Give back the entries in full, exactly as they are written.

===

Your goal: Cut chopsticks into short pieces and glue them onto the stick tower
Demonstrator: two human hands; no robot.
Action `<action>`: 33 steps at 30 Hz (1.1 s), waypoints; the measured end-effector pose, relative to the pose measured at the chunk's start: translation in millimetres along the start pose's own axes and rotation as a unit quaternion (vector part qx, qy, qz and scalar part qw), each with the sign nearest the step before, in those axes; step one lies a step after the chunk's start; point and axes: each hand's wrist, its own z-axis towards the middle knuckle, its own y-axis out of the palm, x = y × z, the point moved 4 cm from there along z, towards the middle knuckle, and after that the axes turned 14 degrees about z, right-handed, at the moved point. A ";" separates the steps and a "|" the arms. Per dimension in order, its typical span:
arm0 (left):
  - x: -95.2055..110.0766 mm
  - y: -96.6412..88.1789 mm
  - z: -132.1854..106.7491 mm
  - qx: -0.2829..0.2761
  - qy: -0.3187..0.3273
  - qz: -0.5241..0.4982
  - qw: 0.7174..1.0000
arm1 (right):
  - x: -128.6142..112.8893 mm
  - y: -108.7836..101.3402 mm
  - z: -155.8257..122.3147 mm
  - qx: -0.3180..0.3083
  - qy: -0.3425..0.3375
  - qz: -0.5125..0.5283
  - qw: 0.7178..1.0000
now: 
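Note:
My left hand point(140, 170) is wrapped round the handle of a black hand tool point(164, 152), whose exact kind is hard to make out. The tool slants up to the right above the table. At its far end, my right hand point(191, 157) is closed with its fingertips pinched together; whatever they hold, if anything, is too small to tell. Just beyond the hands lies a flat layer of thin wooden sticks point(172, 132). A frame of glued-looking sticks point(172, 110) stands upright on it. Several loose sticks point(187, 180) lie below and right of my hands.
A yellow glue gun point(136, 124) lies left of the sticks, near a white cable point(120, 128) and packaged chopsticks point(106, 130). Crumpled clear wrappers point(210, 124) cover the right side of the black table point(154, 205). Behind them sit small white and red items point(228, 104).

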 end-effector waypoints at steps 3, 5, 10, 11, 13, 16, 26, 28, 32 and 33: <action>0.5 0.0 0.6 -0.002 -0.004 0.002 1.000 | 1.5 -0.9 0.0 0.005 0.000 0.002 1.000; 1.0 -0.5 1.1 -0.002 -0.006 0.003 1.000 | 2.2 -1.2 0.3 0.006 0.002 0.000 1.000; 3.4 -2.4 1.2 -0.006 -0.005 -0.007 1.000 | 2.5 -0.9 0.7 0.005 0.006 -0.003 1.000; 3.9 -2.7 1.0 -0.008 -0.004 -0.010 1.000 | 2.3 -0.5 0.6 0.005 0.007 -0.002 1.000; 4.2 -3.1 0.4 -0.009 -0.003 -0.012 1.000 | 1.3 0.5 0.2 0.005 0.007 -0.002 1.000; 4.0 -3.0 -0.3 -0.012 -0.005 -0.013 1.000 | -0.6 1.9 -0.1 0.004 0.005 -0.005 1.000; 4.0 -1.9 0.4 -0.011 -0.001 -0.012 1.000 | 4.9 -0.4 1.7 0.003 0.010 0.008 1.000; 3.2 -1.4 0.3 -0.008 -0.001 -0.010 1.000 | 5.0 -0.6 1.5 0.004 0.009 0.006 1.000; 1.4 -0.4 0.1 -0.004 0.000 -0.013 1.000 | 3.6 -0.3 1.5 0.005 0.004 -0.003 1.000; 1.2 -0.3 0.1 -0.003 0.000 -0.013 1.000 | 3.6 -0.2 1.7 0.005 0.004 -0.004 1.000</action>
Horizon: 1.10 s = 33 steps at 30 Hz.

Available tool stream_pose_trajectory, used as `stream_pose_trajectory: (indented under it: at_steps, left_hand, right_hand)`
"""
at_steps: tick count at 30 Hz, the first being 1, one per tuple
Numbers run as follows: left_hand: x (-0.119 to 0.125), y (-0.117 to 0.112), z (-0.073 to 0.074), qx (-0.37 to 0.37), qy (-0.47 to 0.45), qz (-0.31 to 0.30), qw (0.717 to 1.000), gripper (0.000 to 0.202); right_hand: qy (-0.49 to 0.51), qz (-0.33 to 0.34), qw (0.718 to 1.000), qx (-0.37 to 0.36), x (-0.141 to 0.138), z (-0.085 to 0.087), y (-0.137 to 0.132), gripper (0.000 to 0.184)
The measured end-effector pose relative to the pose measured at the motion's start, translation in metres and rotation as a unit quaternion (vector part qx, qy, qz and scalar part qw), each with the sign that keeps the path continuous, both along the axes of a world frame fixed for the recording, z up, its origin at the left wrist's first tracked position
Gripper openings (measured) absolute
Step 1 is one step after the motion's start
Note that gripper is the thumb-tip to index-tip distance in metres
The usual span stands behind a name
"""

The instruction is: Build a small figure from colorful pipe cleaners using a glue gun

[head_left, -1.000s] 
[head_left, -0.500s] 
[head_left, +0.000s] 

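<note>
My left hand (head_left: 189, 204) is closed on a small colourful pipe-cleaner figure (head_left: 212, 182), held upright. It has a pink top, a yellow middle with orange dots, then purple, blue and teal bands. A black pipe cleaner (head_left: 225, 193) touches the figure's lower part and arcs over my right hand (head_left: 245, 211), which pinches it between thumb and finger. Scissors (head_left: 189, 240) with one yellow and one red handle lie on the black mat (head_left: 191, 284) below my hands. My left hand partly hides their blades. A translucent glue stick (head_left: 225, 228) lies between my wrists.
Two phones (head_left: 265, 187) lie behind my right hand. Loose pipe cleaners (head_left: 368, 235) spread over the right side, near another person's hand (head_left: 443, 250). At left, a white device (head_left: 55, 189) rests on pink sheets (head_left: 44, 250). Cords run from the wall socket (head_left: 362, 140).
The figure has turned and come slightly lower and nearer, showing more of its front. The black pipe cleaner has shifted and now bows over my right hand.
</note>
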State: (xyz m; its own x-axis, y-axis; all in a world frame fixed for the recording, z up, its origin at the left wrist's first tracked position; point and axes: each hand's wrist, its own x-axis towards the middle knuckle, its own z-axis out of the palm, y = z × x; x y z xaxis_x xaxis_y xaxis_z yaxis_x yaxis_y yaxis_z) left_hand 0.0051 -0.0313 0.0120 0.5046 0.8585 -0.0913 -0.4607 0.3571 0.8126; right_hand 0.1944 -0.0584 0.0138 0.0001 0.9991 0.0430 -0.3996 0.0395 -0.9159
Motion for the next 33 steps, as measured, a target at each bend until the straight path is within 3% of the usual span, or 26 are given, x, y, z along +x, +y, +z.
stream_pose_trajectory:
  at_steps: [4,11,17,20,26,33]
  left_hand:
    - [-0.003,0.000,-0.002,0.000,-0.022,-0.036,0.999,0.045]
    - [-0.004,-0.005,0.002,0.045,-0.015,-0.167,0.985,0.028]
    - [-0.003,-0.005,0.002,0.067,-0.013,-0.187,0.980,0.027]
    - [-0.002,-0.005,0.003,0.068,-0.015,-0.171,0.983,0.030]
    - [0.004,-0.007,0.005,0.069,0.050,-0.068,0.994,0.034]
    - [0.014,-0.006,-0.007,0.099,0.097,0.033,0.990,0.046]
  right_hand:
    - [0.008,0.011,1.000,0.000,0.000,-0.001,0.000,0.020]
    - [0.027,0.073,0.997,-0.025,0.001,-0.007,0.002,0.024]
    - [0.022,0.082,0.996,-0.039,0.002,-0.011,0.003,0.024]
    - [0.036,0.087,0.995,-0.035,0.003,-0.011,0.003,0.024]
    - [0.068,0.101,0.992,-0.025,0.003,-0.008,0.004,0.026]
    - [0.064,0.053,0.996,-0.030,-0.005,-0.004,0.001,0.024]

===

ANSWER SECTION:
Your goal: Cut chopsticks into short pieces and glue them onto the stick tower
Demonstrator: two human hands; no robot.
Action `<action>`: 33 steps at 30 Hz (1.1 s), waypoints; the measured end-effector pose, relative to the pose measured at the chunk's start: translation in millimetres along the start pose's own axes and rotation as a unit quaternion (vector part qx, qy, qz and scalar part qw), each with the sign nearest the step before, in those axes; step one lies a step after the chunk's start; point and axes: each hand's wrist, its own z-axis towards the middle knuckle, its own y-axis out of the palm, x = y × z, the point moved 4 cm from there along z, towards the middle knuckle, and after that the axes turned 14 degrees about z, right-handed, at the moved point. A ";" separates the steps and a "|" the arms. Per dimension in order, its typical span:
arm0 (left):
  - x: -95.2055..110.0766 mm
  - y: -96.6412..88.1789 mm
  - z: -132.1854..106.7491 mm
  - qx: -0.2829..0.2761
  - qy: -0.3187..0.3273
  - qz: -0.5241..0.4982
  - qw: 0.7174..1.0000
arm1 (right):
  - x: -128.6142..112.8893 mm
  - y: -108.7836..101.3402 mm
  - z: -155.8257..122.3147 mm
  - qx: -0.3180..0.3083
  - qy: -0.3425..0.3375
  - qz: -0.5125..0.5283
  - qw: 0.7178..1.0000
now: 
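Note:
My left hand point(140, 170) is wrapped round the handle of a black hand tool point(164, 152), whose exact kind is hard to make out. The tool slants up to the right above the table. At its far end, my right hand point(191, 157) is closed with its fingertips pinched together; whatever they hold, if anything, is too small to tell. Just beyond the hands lies a flat layer of thin wooden sticks point(172, 132). A frame of glued-looking sticks point(172, 110) stands upright on it. Several loose sticks point(187, 180) lie below and right of my hands.
A yellow glue gun point(136, 124) lies left of the sticks, near a white cable point(120, 128) and packaged chopsticks point(106, 130). Crumpled clear wrappers point(210, 124) cover the right side of the black table point(154, 205). Behind them sit small white and red items point(228, 104).
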
 end-effector waypoints at steps 3, 5, 10, 11, 13, 16, 26, 28, 32 and 33: <action>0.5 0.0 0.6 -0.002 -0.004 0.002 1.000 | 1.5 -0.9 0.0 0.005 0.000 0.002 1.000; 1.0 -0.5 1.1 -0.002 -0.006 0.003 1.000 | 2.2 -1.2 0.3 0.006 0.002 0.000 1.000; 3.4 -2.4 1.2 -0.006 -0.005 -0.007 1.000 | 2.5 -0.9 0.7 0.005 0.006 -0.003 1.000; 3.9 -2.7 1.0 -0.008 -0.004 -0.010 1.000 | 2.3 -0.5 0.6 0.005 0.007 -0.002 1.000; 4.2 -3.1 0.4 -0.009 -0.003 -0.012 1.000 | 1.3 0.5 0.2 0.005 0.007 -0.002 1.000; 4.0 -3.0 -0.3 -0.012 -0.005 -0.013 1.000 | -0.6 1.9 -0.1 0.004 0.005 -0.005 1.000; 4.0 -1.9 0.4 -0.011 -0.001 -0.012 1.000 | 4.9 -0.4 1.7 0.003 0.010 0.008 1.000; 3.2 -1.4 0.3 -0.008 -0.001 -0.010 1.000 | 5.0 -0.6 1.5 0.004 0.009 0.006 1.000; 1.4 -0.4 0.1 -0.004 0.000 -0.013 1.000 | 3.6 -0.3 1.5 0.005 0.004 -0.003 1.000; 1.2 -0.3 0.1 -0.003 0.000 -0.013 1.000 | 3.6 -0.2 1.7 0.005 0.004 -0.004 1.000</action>
Horizon: 1.10 s = 33 steps at 30 Hz.

Available tool stream_pose_trajectory, used as `stream_pose_trajectory: (indented under it: at_steps, left_hand, right_hand)`
"""
at_steps: tick count at 30 Hz, the first being 1, one per tuple
Numbers run as follows: left_hand: x (-0.119 to 0.125), y (-0.117 to 0.112), z (-0.073 to 0.074), qx (-0.37 to 0.37), qy (-0.47 to 0.45), qz (-0.31 to 0.30), qw (0.717 to 1.000), gripper (0.000 to 0.202); right_hand: qy (-0.49 to 0.51), qz (-0.33 to 0.34), qw (0.718 to 1.000), qx (-0.37 to 0.36), x (-0.141 to 0.138), z (-0.085 to 0.087), y (-0.137 to 0.132), gripper (0.000 to 0.184)
The measured end-effector pose relative to the pose measured at the motion's start, translation in metres and rotation as a unit quaternion (vector part qx, qy, qz and scalar part qw), each with the sign that keeps the path continuous, both along the axes of a world frame fixed for the recording, z up, its origin at the left wrist's first tracked position
Gripper openings (measured) absolute
Step 1 is one step after the motion's start
Note that gripper is the thumb-tip to index-tip distance in metres
The usual span stands behind a name
"""

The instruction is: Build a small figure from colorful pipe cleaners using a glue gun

[head_left, -1.000s] 
[head_left, -0.500s] 
[head_left, +0.000s] 

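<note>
My left hand (head_left: 189, 204) is closed on a small colourful pipe-cleaner figure (head_left: 212, 182), held upright. It has a pink top, a yellow middle with orange dots, then purple, blue and teal bands. A black pipe cleaner (head_left: 225, 193) touches the figure's lower part and arcs over my right hand (head_left: 245, 211), which pinches it between thumb and finger. Scissors (head_left: 189, 240) with one yellow and one red handle lie on the black mat (head_left: 191, 284) below my hands. My left hand partly hides their blades. A translucent glue stick (head_left: 225, 228) lies between my wrists.
Two phones (head_left: 265, 187) lie behind my right hand. Loose pipe cleaners (head_left: 368, 235) spread over the right side, near another person's hand (head_left: 443, 250). At left, a white device (head_left: 55, 189) rests on pink sheets (head_left: 44, 250). Cords run from the wall socket (head_left: 362, 140).
The figure has turned and come slightly lower and nearer, showing more of its front. The black pipe cleaner has shifted and now bows over my right hand.
</note>
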State: (xyz m; its own x-axis, y-axis; all in a world frame fixed for the recording, z up, its origin at the left wrist's first tracked position; point and axes: each hand's wrist, its own x-axis towards the middle knuckle, its own z-axis out of the palm, y = z × x; x y z xaxis_x xaxis_y xaxis_z yaxis_x yaxis_y yaxis_z) left_hand 0.0051 -0.0313 0.0120 0.5046 0.8585 -0.0913 -0.4607 0.3571 0.8126; right_hand 0.1944 -0.0584 0.0138 0.0001 0.9991 0.0430 -0.3996 0.0395 -0.9159
Motion for the next 33 steps, as measured, a target at each bend until the straight path is within 3% of the usual span, or 26 are given, x, y, z along +x, +y, +z.
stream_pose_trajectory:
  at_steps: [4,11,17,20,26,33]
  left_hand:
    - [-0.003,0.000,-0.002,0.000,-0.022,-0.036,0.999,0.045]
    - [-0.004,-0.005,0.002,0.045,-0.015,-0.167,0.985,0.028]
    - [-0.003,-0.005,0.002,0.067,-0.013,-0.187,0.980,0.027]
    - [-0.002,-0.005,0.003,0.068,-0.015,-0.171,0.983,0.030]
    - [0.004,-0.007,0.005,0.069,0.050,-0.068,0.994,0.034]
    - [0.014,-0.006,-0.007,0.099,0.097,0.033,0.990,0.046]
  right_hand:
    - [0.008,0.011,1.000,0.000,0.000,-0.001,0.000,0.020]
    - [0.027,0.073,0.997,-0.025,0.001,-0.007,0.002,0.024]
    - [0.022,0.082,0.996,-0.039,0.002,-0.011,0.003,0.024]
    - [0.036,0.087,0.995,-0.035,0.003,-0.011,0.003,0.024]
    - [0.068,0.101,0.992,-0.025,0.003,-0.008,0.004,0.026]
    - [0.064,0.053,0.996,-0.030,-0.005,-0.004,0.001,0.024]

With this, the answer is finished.